__EXERCISE AIM__
Return all lines from the listing below in which "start" appears.

__GIVEN INFORMATION__
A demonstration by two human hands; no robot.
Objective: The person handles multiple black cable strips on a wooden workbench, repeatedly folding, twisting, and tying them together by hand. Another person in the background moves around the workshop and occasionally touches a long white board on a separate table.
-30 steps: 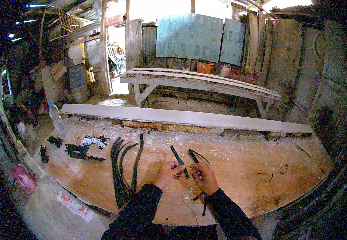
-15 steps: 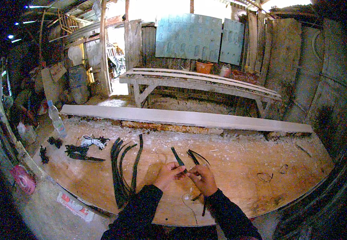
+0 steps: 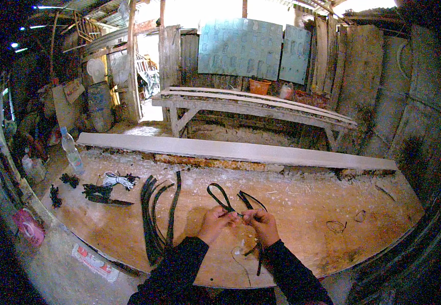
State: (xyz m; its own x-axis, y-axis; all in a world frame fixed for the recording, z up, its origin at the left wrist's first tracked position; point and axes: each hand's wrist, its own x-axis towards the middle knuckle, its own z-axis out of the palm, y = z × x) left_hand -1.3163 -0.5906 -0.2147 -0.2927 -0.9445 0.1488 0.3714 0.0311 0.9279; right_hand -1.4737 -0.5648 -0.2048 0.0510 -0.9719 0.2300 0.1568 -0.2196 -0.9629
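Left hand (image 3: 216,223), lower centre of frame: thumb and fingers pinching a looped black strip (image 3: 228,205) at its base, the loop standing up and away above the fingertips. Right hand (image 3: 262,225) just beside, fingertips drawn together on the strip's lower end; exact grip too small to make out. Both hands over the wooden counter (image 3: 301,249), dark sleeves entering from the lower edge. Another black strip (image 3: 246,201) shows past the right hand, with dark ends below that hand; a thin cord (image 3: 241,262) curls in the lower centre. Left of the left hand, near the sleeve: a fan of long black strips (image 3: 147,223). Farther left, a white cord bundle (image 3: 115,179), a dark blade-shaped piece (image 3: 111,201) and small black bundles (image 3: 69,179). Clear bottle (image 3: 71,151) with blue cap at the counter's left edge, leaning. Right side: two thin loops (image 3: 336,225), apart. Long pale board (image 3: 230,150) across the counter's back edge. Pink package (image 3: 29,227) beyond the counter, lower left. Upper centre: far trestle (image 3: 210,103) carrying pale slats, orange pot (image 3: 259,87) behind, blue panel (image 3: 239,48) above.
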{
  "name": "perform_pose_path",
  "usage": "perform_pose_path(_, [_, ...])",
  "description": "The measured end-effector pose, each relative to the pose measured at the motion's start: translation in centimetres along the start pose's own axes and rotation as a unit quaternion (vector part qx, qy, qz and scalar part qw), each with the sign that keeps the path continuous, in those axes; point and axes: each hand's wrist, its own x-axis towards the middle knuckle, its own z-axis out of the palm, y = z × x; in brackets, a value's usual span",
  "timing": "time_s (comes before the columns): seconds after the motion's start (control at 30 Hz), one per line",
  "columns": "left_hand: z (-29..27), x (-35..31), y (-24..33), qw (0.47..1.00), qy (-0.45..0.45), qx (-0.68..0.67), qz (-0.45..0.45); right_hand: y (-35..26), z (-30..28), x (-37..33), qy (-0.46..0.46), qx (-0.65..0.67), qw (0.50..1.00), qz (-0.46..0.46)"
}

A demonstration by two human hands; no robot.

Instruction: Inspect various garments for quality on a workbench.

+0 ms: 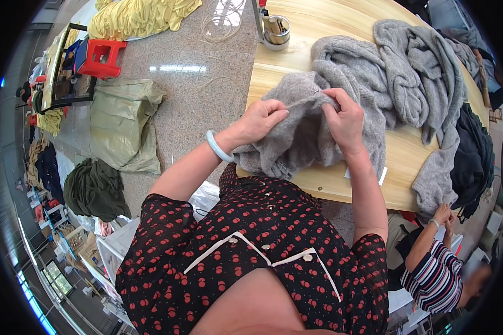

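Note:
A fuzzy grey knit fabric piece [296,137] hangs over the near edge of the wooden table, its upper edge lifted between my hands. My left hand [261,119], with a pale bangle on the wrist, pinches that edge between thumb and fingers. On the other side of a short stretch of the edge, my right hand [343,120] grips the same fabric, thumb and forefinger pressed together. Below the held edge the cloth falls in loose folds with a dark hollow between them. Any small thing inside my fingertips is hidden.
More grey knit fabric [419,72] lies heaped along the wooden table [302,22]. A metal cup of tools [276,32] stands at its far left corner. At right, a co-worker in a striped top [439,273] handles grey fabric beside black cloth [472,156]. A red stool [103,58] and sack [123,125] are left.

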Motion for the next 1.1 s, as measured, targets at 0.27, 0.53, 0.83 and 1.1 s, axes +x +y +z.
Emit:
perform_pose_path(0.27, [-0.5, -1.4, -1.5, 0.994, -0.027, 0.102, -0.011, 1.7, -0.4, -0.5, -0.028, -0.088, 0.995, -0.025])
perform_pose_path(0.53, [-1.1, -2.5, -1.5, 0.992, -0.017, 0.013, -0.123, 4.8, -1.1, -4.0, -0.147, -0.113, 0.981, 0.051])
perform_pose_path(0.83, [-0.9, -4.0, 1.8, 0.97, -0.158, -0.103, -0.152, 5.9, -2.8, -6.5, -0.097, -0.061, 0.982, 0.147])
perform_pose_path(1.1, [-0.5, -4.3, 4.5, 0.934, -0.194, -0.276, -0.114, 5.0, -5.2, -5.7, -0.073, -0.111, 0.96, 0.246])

__FINISHED TASK__
  "description": "The measured end-effector pose, each relative to the pose measured at the motion's start: translation in centimetres along the start pose's own axes and rotation as a unit quaternion (vector part qx, qy, qz and scalar part qw), each with the sign that keeps the path continuous, in those axes; point and axes: each hand's wrist, its own x-axis towards the middle knuckle, its own z-axis out of the palm, y = z × x; in brackets, a value's usual span",
  "timing": "time_s (comes before the columns): seconds after the motion's start (control at 30 Hz), one per line",

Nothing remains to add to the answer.